Give back an exact copy of the lines below, from the first through the line with "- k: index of"; please stop there.

Content starts

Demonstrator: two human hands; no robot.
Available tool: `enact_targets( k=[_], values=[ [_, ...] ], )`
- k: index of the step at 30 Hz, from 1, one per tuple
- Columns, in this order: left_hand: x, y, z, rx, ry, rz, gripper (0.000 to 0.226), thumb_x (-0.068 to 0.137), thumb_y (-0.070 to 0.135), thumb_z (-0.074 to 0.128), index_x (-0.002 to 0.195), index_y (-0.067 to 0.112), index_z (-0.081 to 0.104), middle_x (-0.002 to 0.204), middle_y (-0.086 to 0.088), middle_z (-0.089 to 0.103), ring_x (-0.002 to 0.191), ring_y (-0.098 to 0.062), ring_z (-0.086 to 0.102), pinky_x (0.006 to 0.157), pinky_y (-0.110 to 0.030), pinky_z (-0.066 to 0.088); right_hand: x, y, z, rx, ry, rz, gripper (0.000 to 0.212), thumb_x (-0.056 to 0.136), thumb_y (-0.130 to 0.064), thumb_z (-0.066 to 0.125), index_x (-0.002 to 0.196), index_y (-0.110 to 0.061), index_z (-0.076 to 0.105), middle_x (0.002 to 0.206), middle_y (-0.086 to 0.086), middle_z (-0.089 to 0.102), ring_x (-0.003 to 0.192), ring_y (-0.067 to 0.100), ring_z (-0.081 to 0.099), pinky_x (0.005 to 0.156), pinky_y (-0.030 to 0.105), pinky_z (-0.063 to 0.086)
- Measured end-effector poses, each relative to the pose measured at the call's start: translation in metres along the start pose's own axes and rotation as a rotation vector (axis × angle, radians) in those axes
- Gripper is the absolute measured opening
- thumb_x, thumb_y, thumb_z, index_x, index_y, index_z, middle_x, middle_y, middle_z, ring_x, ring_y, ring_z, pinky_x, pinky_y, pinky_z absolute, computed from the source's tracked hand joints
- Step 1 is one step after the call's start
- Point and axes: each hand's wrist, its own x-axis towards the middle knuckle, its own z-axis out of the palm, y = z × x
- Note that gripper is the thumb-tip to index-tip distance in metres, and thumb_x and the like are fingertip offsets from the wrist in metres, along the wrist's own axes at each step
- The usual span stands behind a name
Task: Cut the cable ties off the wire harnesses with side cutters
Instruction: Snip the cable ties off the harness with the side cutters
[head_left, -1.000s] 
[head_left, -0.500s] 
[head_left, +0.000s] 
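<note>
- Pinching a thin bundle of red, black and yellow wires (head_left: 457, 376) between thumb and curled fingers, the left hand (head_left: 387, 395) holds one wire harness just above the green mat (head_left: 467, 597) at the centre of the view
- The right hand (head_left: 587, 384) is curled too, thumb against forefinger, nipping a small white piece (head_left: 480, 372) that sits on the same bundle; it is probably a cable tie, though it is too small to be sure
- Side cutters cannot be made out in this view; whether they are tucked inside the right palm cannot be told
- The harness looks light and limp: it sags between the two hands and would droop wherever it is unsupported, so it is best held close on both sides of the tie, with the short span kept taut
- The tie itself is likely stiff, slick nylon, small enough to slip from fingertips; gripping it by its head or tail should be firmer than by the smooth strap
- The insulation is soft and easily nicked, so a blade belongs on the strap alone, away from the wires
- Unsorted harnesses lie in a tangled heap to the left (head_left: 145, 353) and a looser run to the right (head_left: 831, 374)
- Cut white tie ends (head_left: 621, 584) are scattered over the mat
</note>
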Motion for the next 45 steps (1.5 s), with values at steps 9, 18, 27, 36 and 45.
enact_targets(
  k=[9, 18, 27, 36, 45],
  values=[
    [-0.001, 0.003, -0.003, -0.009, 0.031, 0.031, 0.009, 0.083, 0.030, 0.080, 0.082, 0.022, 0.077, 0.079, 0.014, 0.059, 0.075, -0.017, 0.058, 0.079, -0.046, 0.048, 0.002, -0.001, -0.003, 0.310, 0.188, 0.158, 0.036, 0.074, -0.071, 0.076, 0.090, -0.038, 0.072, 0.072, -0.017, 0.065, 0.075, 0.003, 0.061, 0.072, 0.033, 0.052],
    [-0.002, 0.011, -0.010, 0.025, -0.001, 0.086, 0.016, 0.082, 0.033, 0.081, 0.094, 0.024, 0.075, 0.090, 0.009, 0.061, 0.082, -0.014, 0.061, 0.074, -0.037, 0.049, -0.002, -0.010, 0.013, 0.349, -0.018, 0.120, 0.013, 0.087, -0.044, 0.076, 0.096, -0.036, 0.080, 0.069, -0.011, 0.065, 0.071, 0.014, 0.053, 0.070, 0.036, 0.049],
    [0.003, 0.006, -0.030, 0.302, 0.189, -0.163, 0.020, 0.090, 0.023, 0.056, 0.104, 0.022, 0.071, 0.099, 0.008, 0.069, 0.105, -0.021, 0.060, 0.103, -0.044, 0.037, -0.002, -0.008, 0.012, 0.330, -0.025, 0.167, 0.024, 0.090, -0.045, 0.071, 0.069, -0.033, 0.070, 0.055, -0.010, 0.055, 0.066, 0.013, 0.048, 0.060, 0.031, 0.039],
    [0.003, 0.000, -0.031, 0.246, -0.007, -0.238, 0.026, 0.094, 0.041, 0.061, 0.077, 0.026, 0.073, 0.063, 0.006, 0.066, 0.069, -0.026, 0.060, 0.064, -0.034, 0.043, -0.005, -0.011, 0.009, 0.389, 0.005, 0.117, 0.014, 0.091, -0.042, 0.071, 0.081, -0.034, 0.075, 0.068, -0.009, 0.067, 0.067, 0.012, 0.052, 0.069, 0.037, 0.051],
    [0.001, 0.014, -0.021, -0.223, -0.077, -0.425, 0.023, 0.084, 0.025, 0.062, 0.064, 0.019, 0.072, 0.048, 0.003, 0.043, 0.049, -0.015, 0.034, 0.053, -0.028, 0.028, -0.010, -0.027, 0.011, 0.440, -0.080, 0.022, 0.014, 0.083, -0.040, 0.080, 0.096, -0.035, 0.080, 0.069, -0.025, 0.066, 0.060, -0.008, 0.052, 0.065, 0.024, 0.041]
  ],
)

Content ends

■ **TASK ANSWER**:
Demonstrator: two human hands; no robot.
Available tool: `enact_targets( k=[_], values=[ [_, ...] ], )`
- k: index of the step at 30 Hz, from 1, one per tuple

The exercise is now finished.